December 8, 2022October 13, 2022 by Erica Sporer

Retirement Plans – Accounting for Contributions

Regardless of which type of retirement plan you have, the accounting looks the same. The main difference in your journal entries is between contributions made for you (as the owner, not as an employee of a corporation) or for your employees. Here’s what the entries for company contributions look like under the accrual method of accounting. If you use cash accounting, your credit will be to cash and you won’t use the final paying entry.

Journal Entry: Contributions for Employees

Date Account & Explanation Post Ref Debit Credit
01/30/06 Retirement Plan Contribution Expense 500.00
Retirement Plan Contributions Payable 500.00

To record retirement plan benefits expense for the pay period.

Journal Entry: Contributions for Owners

Date Account & Explanation Post Ref Debit Credit
01/30/06 Janine Smith, Withdrawals 500.00
Retirement Plan Contributions Payable 500.00

To record owner’s retirement plan benefits for the period.

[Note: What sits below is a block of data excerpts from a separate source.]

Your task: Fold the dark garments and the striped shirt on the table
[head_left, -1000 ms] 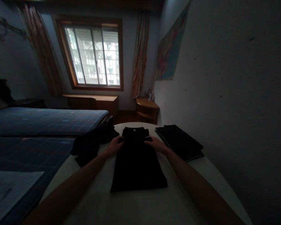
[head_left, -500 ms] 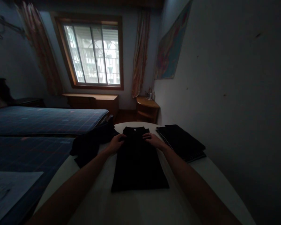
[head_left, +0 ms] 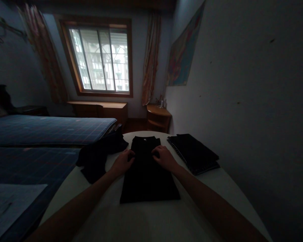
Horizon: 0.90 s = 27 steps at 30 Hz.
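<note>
A black folded shirt (head_left: 150,181) lies flat on the pale round table (head_left: 141,218), its collar (head_left: 145,138) with a small light label at the far end. On the shirt's left edge rests my left hand (head_left: 123,160), fingers curved and thumb apart from them. My right hand (head_left: 164,158) is over the right edge at about the same height, its fingers bent and spread from the thumb. Neither hand shows cloth pinched between the fingers, though the dark fabric hides fine detail.
To the right, a stack of folded dark clothes (head_left: 194,151) sits near the wall. A loose dark garment (head_left: 98,154) lies at the table's left side. Beds with blue plaid mattresses (head_left: 53,126) stand on the left, and a wooden corner shelf (head_left: 159,111) is behind the table.
Both hands have slid a little toward me along the shirt's edges, away from the collar, and their thumbs and fingers show more of a gap. The shirt stays nearly in place.
</note>
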Tool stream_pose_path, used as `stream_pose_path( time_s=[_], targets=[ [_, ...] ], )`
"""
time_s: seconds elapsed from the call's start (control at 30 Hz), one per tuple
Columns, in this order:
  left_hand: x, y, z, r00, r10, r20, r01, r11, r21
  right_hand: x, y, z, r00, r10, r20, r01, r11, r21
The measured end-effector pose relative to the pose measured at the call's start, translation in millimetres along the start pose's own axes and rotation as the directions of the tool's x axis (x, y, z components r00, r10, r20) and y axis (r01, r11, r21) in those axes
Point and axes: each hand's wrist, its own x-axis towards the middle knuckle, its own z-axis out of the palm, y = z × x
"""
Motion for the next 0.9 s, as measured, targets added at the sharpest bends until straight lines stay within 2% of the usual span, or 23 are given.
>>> stream_pose_path(
  time_s=[0.07, 0.1, 0.17, 0.2, 0.27, 0.4, 0.57, 0.67, 0.73, 0.8, 0.9],
  targets=[
    [-25.3, 17.1, -11.6, 0.973, 0.161, 0.163, -0.175, 0.982, 0.075, -27.9, -20.3, -8.0, 0.98, -0.176, 0.092, 0.181, 0.983, -0.043],
    [-38.6, 25.9, -17.4, 0.94, 0.237, 0.247, -0.265, 0.96, 0.09, -43.2, -30.2, -11.7, 0.961, -0.247, 0.124, 0.255, 0.965, -0.057],
    [-64.3, 41.9, -26.6, 0.808, 0.384, 0.447, -0.467, 0.88, 0.089, -73.4, -46.7, -17.0, 0.925, -0.325, 0.197, 0.347, 0.933, -0.092],
    [-75.6, 48.3, -29.4, 0.75, 0.43, 0.502, -0.544, 0.833, 0.099, -87.0, -52.5, -17.9, 0.906, -0.344, 0.248, 0.38, 0.918, -0.116],
    [-93.0, 56.1, -30.6, 0.694, 0.449, 0.563, -0.636, 0.748, 0.187, -108.4, -58.1, -15.5, 0.886, -0.343, 0.312, 0.416, 0.886, -0.206],
    [-106.8, 52.9, -20.5, 0.701, 0.443, 0.559, -0.696, 0.596, 0.401, -126.4, -50.9, -0.2, 0.891, -0.338, 0.303, 0.443, 0.793, -0.419],
    [-110.4, 40.7, -11.4, 0.694, 0.487, 0.531, -0.72, 0.492, 0.489, -129.7, -41.4, 6.4, 0.858, -0.389, 0.335, 0.512, 0.704, -0.492],
    [-119.8, 48.8, -16.3, 0.673, 0.474, 0.569, -0.738, 0.491, 0.464, -140.8, -46.1, -0.6, 0.852, -0.392, 0.346, 0.52, 0.708, -0.477],
    [-130.4, 61.6, -22.8, 0.647, 0.446, 0.619, -0.748, 0.529, 0.401, -155.4, -51.1, -4.3, 0.853, -0.387, 0.351, 0.515, 0.735, -0.441],
    [-143.5, 75.2, -28.7, 0.608, 0.414, 0.677, -0.738, 0.611, 0.289, -174.4, -54.7, -3.7, 0.844, -0.391, 0.367, 0.519, 0.765, -0.38],
    [-166.1, 84.0, -28.3, 0.538, 0.415, 0.734, -0.65, 0.759, 0.048, -203.3, -55.5, 6.4, 0.778, -0.406, 0.48, 0.554, 0.803, -0.219]
  ],
)
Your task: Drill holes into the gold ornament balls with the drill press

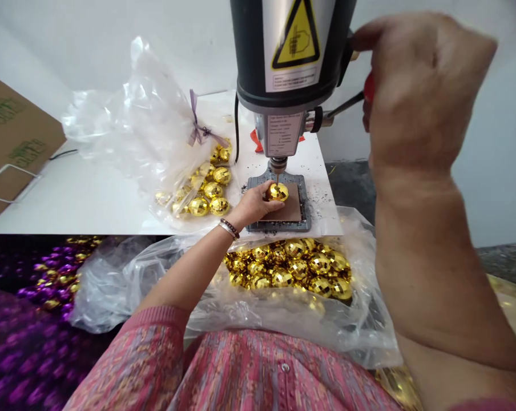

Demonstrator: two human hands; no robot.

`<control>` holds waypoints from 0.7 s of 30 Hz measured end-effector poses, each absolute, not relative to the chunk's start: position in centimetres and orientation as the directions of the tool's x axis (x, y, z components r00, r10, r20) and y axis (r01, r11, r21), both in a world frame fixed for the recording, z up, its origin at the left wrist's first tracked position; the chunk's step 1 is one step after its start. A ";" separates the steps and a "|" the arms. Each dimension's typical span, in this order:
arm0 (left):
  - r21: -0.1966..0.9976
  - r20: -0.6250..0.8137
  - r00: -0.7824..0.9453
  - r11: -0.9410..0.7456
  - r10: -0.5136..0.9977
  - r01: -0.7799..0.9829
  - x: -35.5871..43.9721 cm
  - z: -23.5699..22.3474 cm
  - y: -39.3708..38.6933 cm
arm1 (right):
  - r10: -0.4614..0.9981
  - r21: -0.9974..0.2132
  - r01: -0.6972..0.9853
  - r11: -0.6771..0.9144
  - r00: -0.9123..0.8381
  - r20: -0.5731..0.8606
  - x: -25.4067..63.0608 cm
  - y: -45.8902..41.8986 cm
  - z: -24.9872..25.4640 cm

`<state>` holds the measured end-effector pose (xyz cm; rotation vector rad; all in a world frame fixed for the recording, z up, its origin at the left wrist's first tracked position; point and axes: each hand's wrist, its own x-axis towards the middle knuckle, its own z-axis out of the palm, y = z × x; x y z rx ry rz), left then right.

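My left hand [253, 205] holds a gold mirror-faceted ball [277, 192] on a brown pad [289, 206], and the thin drill bit [277, 178] of a bench drill press [283, 57] meets the top of the ball. The pad lies on the press's grey cast base [279, 226]. High on the right, my right hand [420, 91] wraps around the red grip [369, 87] of the press's feed lever [343, 107]. Part of that grip is hidden by my fingers. Loose gold balls [289, 265] lie in a clear plastic bag [112, 285] on my lap.
A second clear bag [138, 125] tied with purple ribbon holds more gold balls on the white table [91, 200]. A cardboard box [13, 137] stands at the left. Purple and gold balls [39, 285] lie at lower left. Dark drilling debris lies near the base.
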<state>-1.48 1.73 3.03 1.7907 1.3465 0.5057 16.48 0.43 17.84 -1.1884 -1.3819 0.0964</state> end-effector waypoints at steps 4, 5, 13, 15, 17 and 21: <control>0.807 -0.166 0.337 -0.068 0.927 0.586 -1.5 3.0 1.7 | 0.608 -0.598 0.646 0.474 0.251 0.753 16.4 -2.4 14.4; 0.808 -0.168 0.333 -0.065 0.928 0.586 -1.5 2.9 1.7 | 0.612 -0.584 0.671 0.457 0.239 0.754 16.5 -2.7 13.7; 0.816 -0.154 0.326 -0.066 0.933 0.574 -1.4 2.9 1.5 | 0.486 -0.540 0.731 0.418 0.323 0.812 15.8 -2.4 11.5; 0.822 -0.153 0.325 -0.062 0.933 0.566 -1.4 2.9 1.5 | 0.464 -0.513 0.748 0.422 0.308 0.831 15.7 -2.4 11.0; 0.831 -0.145 0.325 -0.063 0.934 0.552 -1.4 2.7 1.5 | 0.456 -0.480 0.767 0.426 0.276 0.846 15.8 -2.3 10.4; 0.859 -0.120 0.344 -0.077 0.931 0.507 -1.5 2.0 1.7 | 0.415 -0.444 0.774 0.451 0.258 0.872 16.1 -1.9 9.4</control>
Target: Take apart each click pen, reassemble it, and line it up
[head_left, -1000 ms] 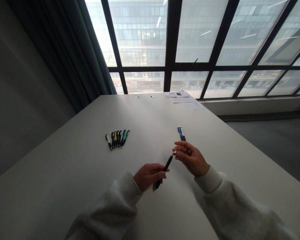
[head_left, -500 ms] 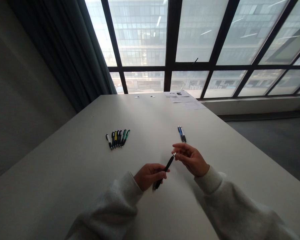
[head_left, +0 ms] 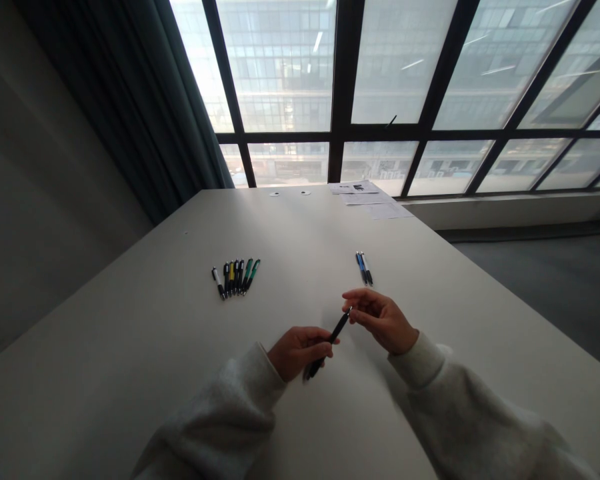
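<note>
Gripping a slim matte black pen (head_left: 333,339) in the left hand (head_left: 299,353), fingers curled shut around the barrel, lower end showing below the fist. Pinching the pen's silver-tipped upper end between thumb and fingertips of the right hand (head_left: 381,321), the hand half closed, neither spread nor fully clenched. Slanting between both hands, the pen crossing the gap diagonally over a white tabletop (head_left: 130,347). Well beyond the pen and to its left, a tight cluster of slim white, black, yellow and green pens (head_left: 235,278) lying side by side. Straight beyond the pen, a pair of slim blue and white pens (head_left: 364,269) lying close together. Farther past the pen, printed white papers (head_left: 365,193) and two small round white discs (head_left: 290,193). Behind both hands, thick cream fleece sleeves (head_left: 220,420).
</note>
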A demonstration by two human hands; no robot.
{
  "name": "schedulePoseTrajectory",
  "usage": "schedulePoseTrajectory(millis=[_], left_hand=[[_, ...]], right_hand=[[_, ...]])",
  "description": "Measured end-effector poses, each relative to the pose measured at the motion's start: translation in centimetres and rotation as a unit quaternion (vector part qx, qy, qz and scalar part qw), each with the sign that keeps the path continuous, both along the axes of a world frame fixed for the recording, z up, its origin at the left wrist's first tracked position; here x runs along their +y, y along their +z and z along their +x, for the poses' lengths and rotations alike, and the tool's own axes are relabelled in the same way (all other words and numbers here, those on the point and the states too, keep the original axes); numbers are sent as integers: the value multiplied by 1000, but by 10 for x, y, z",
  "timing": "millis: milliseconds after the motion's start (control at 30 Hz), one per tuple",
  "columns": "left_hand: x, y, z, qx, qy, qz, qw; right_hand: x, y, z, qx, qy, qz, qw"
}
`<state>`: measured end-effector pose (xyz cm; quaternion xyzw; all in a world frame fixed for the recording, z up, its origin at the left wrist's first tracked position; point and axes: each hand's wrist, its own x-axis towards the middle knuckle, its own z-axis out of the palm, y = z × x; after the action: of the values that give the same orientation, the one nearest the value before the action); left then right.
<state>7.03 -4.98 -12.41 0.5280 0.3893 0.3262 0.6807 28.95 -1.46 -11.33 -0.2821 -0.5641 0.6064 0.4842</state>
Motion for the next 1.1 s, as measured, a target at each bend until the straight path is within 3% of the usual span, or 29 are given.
schedulePoseTrajectory(millis=[533,867,1100], left_hand=[[0,0,1,-7,-10,-4,1000],[0,2,1,0,4,2,1000],[0,0,1,-2,13,15,1000]], right_hand=[[-3,4,-7,-80,-21,-24,996],[-3,0,-6,-12,9,-10,1000],[-5,2,-10,-122,-72,2,990]])
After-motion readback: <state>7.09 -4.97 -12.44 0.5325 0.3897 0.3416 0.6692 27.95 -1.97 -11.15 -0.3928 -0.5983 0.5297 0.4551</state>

Journal Entry: Making the Contribution

Date Account & Explanation Post Ref Debit Credit
02/15/06 Retirement Plan Contributions Payable 1,000.00
Cash 1,000.00

To record payment made to retirement plan, check #154.

When the company makes contributions on your behalf, it doesn’t usually get an expense deduction. Instead, you take the deduction on your personal tax return (there’s a special line for this). When you’re an owner- employee in a corporation, contributions made for you count the same as for any other employee. These are the general rules; however, your personal financial situation is unique, and your accountant will know the best way to handle your pension contributions and tax deductions. Contributions made by employees will be part of the regular payroll entry, since you withhold those contributions from their paychecks.